- _WHAT YOU WILL DO_: Give back every line of the data exactly. Pictures are not part of the copy.
****************
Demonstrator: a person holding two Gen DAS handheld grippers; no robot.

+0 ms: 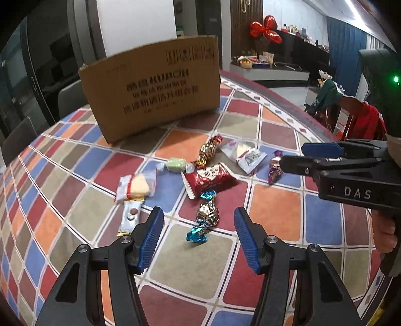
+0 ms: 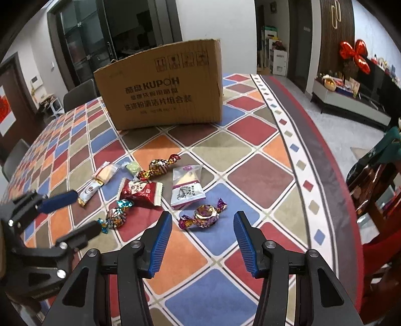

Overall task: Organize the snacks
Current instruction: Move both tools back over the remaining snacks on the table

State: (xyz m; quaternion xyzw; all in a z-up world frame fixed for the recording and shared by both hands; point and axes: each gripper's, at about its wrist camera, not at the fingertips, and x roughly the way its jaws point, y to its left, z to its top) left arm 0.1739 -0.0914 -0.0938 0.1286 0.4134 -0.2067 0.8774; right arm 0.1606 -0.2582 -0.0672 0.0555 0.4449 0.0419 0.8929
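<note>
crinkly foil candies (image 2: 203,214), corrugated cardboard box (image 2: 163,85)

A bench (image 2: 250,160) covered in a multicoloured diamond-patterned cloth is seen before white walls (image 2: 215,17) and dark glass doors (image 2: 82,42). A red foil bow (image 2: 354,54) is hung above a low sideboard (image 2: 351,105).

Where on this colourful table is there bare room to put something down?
Bare patches: the strip between the cardboard box and the sweets, and the tiles right of the purple-wrapped candy toward the table's patterned border. Crowded: the middle, around the red packet, where the wrapped snacks lie close together.
</note>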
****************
- _OUTPUT OF THE TASK_:
Demonstrator: a person holding two Gen DAS handheld grippers; no robot.

+0 ms: 
+0 ms: 

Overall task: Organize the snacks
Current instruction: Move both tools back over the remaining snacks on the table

State: (xyz m; quaternion xyzw; all in a z-up world frame fixed for the recording and shared by both hands; point and axes: each gripper's, at about its wrist camera, not at the fingertips, and x roughly the way its jaws point, y to its left, z to its top) left arm 0.1739 -0.0914 -0.0938 0.1286 0.4134 -0.2067 0.8774; right arm 0.1606 -0.2582 -0.0672 0.0555 0.4449 0.0419 0.8929
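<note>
crinkly foil candies (image 2: 203,214), corrugated cardboard box (image 2: 163,85)

A bench (image 2: 250,160) covered in a multicoloured diamond-patterned cloth is seen before white walls (image 2: 215,17) and dark glass doors (image 2: 82,42). A red foil bow (image 2: 354,54) is hung above a low sideboard (image 2: 351,105).

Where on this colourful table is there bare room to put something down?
Bare patches: the strip between the cardboard box and the sweets, and the tiles right of the purple-wrapped candy toward the table's patterned border. Crowded: the middle, around the red packet, where the wrapped snacks lie close together.
</note>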

Nothing further is needed for the answer.